• [EXERCISE BRIEF] In the entries below, find the line with "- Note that" and the line with "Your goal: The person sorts"; give again those lines and every line between them, exactly.

• [SUPPLIED DATA]
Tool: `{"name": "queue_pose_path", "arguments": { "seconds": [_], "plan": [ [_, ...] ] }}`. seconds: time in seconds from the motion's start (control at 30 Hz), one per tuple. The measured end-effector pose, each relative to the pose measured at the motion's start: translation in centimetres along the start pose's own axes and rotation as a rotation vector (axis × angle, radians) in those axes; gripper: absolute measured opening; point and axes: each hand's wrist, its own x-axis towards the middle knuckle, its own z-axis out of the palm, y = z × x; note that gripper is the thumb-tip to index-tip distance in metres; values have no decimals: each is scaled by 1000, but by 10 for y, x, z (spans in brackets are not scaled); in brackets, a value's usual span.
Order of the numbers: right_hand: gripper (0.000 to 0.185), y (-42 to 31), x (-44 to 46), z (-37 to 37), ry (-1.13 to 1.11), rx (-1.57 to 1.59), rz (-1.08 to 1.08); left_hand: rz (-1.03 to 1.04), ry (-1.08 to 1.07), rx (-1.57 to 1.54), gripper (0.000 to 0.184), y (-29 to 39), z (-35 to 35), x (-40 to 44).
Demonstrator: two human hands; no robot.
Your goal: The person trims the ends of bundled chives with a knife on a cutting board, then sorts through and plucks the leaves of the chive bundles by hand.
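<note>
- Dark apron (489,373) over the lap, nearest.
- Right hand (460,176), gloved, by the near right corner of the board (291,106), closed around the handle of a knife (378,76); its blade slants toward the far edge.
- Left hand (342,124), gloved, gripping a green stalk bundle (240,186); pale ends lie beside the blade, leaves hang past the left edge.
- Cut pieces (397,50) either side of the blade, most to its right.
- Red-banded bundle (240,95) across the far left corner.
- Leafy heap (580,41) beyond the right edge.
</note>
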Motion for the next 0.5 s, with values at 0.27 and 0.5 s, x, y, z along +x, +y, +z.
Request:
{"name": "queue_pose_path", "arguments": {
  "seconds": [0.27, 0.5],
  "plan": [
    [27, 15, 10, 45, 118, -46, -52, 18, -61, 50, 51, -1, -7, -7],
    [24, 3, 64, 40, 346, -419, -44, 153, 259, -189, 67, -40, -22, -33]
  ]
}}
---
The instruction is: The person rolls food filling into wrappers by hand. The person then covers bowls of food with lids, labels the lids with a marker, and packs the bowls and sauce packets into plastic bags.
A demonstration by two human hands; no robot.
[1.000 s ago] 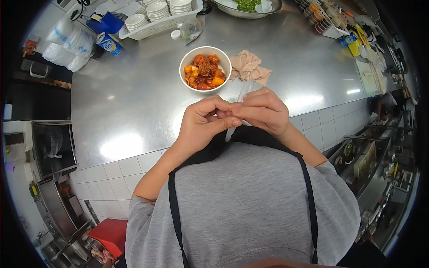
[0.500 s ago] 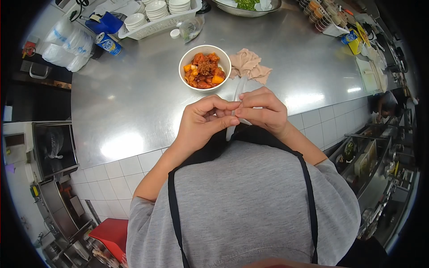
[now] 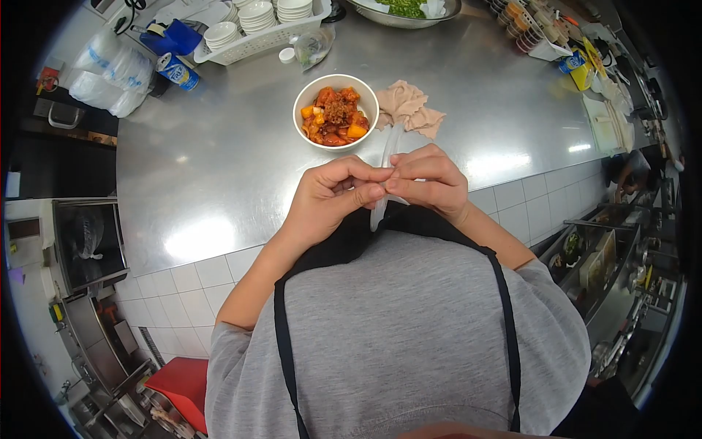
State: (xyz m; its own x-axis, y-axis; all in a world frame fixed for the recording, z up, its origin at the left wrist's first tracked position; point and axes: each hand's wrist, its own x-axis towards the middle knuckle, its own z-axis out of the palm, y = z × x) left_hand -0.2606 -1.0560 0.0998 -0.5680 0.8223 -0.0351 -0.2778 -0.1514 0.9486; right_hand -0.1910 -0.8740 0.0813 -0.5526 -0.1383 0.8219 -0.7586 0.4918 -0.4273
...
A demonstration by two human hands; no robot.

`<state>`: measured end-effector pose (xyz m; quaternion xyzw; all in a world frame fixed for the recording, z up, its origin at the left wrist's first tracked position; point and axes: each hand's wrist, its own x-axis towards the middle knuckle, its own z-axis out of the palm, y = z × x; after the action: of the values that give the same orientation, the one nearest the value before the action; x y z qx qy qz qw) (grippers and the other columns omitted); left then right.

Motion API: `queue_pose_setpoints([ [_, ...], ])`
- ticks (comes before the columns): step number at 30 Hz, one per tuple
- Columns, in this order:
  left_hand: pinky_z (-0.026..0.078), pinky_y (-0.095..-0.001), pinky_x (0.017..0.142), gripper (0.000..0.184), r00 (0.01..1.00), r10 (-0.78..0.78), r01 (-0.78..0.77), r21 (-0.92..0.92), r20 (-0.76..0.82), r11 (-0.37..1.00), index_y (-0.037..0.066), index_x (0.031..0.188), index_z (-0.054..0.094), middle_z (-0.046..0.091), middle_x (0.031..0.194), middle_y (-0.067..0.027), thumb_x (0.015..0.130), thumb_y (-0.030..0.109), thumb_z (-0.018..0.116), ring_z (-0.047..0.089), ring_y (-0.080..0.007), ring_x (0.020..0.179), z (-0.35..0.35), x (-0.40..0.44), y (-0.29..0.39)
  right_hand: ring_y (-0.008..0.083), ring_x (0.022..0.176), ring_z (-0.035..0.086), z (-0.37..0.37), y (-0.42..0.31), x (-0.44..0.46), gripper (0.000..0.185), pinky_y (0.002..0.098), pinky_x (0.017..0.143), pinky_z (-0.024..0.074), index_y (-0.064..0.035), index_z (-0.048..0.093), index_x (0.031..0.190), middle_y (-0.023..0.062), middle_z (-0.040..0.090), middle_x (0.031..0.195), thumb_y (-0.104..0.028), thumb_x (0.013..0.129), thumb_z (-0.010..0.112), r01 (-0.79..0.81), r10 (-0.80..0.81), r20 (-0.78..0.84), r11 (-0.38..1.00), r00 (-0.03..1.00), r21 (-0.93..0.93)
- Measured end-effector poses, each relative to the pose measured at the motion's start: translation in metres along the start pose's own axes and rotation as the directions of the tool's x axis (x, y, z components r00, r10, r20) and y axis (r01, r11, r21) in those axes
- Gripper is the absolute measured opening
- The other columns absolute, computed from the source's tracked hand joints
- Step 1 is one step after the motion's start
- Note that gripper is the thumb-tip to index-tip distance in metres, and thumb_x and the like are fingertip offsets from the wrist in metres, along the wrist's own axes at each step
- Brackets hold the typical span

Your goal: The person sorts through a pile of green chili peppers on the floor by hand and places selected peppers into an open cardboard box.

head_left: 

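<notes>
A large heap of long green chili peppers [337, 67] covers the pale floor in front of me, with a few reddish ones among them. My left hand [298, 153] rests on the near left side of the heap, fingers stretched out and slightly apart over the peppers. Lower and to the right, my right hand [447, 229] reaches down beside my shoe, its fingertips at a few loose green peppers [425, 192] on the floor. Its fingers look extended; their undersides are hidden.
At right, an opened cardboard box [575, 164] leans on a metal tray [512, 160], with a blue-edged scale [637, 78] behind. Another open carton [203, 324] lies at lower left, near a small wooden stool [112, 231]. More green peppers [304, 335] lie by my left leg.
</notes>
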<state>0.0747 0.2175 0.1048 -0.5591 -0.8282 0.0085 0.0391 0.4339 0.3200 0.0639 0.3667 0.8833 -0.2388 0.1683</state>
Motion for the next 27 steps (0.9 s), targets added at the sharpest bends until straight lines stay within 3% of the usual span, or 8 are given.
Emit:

• [RESPONSE TO THIS TASK]
- Note that gripper is the thumb-tip to index-tip distance in metres, and thumb_x and the like are fingertip offsets from the wrist in metres, along the wrist's own axes at each step
- Brackets hold the typical span

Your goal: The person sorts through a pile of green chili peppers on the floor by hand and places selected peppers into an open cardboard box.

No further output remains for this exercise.